Controlling chemical interface damping by removing aromatic monothiol and dithiol groups from gold nanorods using sodium borohydride solution

Abstract

Chemical interface damping (CID) in gold nanorods (AuNRs) significantly influences their optical properties due to the direct transfer of hot electrons from the AuNRs to adsorbed molecules. Despite ongoing research on CID, reversible tuning of CID at the single particle level remains a challenging task.
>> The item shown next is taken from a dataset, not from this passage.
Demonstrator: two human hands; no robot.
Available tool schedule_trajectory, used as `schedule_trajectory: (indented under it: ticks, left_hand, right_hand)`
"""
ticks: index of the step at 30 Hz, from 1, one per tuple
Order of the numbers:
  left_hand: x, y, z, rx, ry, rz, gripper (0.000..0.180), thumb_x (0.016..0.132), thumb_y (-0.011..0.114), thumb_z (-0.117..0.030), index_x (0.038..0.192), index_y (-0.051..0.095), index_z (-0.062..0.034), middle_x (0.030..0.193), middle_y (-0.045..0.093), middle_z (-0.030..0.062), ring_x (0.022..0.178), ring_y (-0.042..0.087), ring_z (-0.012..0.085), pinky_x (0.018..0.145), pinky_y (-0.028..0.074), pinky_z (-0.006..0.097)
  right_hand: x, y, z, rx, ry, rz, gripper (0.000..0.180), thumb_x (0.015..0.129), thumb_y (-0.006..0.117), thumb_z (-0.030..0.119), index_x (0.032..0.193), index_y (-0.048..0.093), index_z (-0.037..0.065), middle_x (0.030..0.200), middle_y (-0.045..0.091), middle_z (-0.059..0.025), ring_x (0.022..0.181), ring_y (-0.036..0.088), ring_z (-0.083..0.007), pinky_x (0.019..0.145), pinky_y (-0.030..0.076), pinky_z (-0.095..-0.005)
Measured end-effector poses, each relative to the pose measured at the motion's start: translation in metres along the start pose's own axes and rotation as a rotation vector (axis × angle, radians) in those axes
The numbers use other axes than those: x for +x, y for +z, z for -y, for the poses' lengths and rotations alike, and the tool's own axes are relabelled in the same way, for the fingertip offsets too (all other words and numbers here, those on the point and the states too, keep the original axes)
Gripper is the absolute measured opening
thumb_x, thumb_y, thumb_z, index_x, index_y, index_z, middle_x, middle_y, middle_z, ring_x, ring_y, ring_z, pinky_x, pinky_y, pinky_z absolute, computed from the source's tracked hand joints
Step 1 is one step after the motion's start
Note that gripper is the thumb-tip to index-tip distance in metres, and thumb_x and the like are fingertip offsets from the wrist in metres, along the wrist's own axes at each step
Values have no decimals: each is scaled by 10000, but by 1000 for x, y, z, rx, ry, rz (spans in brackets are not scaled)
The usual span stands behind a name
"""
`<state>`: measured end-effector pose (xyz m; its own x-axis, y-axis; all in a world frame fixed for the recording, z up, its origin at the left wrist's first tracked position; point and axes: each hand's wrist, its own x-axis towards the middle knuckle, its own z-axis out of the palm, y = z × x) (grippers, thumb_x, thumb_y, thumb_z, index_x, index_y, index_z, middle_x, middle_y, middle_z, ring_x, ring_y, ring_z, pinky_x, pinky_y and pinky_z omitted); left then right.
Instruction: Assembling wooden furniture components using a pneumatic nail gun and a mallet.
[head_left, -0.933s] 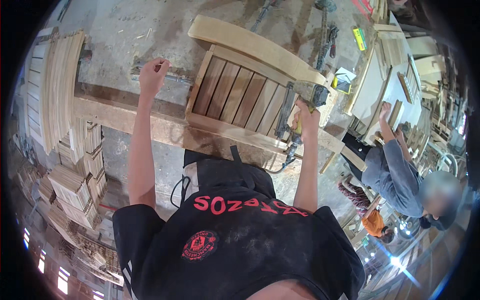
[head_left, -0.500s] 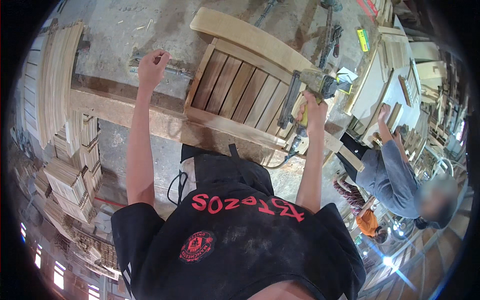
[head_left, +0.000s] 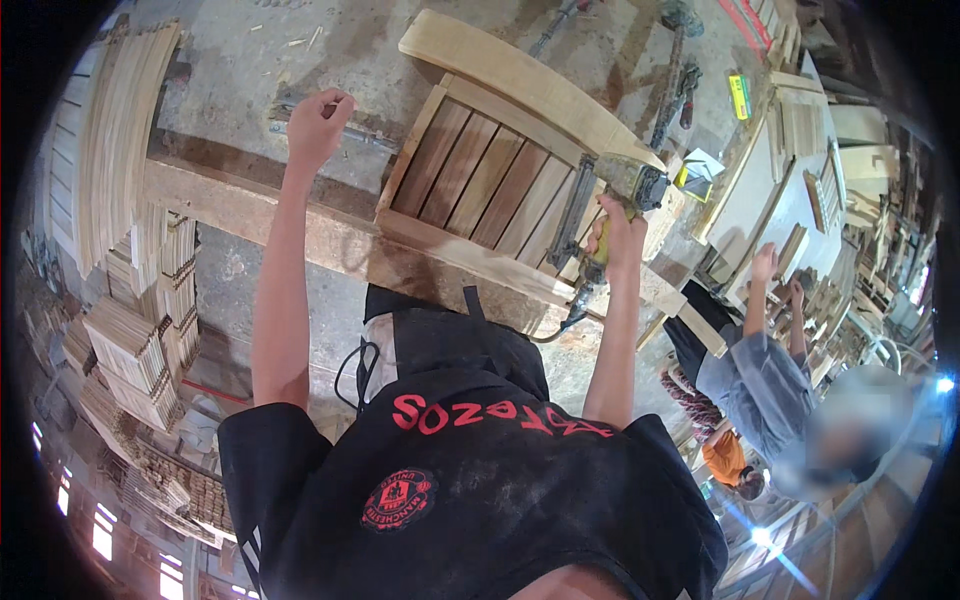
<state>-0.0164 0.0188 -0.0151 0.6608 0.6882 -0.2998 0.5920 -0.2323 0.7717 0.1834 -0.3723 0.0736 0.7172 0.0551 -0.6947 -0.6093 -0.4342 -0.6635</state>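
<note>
My right hand (head_left: 624, 238) is wrapped round the grip of a yellowish-green air nail gun (head_left: 624, 176) with a dark magazine and a hose at its lower end. The gun sits over the right end of a wooden slatted panel (head_left: 472, 178), covering part of it. Along the panel's far side runs a wide curved board (head_left: 500, 58). Left of the panel, my left hand (head_left: 318, 130) is raised above the bench with its fingers curled closed. Whether anything small is inside them is hidden.
A long timber beam (head_left: 230, 195) lies along the near side of the work. Stacks of wooden slats (head_left: 120, 150) stand at left. Metal clamps (head_left: 675, 75) lie beyond the panel. A co-worker in grey (head_left: 750, 375) works at a table (head_left: 760, 190) on the right.
The view has shifted slightly, so the panel appears a little further right. The nail gun has tilted and moved slightly in my right hand. My left hand stays closed. The co-worker's arms have shifted.
</note>
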Motion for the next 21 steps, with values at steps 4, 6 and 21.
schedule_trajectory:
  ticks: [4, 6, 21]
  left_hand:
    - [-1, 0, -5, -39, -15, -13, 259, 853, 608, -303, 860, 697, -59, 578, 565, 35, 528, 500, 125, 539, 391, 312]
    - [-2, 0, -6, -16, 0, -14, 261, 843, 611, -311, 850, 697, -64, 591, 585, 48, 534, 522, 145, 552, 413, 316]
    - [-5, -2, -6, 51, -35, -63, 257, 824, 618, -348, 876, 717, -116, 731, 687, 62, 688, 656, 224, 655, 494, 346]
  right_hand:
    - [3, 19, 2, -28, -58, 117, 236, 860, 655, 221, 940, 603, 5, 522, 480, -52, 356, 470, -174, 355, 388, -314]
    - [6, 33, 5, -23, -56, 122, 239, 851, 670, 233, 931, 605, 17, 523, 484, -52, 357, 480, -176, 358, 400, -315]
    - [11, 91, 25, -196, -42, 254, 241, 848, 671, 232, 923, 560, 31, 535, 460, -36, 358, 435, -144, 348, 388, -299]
In this study, we investigated the adsorption and removal of thiol-functionalized aromatic molecules, specifically thiophenol (TP) and benzene-1,2-dithiol (BDT), using sodium borohydride (NaBH₄) solution as a reagent, with confirmation through surface-enhanced Raman scattering (SERS) measurements. We further examined the effect of NaBH₄ solution pH, immersion time in solution, and the number of thiol groups in the adsorbate (TP and BDT) on removal efficiency from the AuNR surfaces. Additionally, we extended this approach to directly control CID in single AuNRs via the adsorption and desorption of TP and BDT molecules under dark-field microscopy and spectroscopy. Therefore, this study provides insights into the removal of aromatic thiol molecules using NaBH₄, as well as the direct control of CID in individual AuNRs.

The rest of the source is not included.